HOW TO COMPLETE THIS TASK >>
Among the lines below, take the one holding "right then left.", the one holding "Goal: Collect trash", and all lines between them. Set them down exactly.
------------------------------------
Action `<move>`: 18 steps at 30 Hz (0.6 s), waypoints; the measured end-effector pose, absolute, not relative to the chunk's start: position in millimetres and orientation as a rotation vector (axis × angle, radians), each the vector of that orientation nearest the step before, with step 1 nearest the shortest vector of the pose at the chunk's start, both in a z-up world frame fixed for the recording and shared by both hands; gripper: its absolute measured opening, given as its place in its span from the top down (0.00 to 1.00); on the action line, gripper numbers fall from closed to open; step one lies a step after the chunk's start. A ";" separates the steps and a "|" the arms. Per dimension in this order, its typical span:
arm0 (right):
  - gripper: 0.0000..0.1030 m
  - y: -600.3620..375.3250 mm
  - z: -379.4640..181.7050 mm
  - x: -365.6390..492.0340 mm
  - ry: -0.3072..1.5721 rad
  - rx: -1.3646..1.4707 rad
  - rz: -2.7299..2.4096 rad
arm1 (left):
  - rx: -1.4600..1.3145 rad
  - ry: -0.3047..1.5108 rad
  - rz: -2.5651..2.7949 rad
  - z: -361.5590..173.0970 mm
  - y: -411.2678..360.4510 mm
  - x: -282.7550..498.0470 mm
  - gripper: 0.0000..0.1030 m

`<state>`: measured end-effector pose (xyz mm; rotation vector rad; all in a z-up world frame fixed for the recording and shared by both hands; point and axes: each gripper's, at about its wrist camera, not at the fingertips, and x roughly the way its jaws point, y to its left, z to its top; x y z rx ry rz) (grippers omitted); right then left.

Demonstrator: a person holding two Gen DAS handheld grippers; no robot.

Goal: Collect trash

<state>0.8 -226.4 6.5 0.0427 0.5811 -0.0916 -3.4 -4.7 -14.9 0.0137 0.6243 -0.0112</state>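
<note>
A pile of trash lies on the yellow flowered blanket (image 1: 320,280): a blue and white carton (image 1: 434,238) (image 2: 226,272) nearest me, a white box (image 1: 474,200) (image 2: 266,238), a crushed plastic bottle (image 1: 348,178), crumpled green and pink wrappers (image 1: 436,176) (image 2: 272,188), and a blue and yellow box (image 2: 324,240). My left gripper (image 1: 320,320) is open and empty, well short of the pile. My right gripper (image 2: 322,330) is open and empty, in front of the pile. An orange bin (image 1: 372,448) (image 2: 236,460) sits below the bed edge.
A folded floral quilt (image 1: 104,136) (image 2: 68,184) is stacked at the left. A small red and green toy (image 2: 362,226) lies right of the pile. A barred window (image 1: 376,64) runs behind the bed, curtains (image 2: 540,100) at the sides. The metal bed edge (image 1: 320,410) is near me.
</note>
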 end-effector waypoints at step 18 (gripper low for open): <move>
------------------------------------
OUTPUT OF THE EXERCISE >>
`<state>`: measured end-effector pose (xyz mm; rotation vector rad; all in a z-up world frame fixed for the recording and shared by both hands; point and axes: each gripper's, at about its wrist camera, not at the fingertips, and x roughly the way its jaws point, y to its left, z to its top; x y z rx ry rz) (grippers omitted); right then left.

Demonstrator: a person holding two Gen DAS handheld grippers; no robot.

Goal: Collect trash

What appears above is the full answer.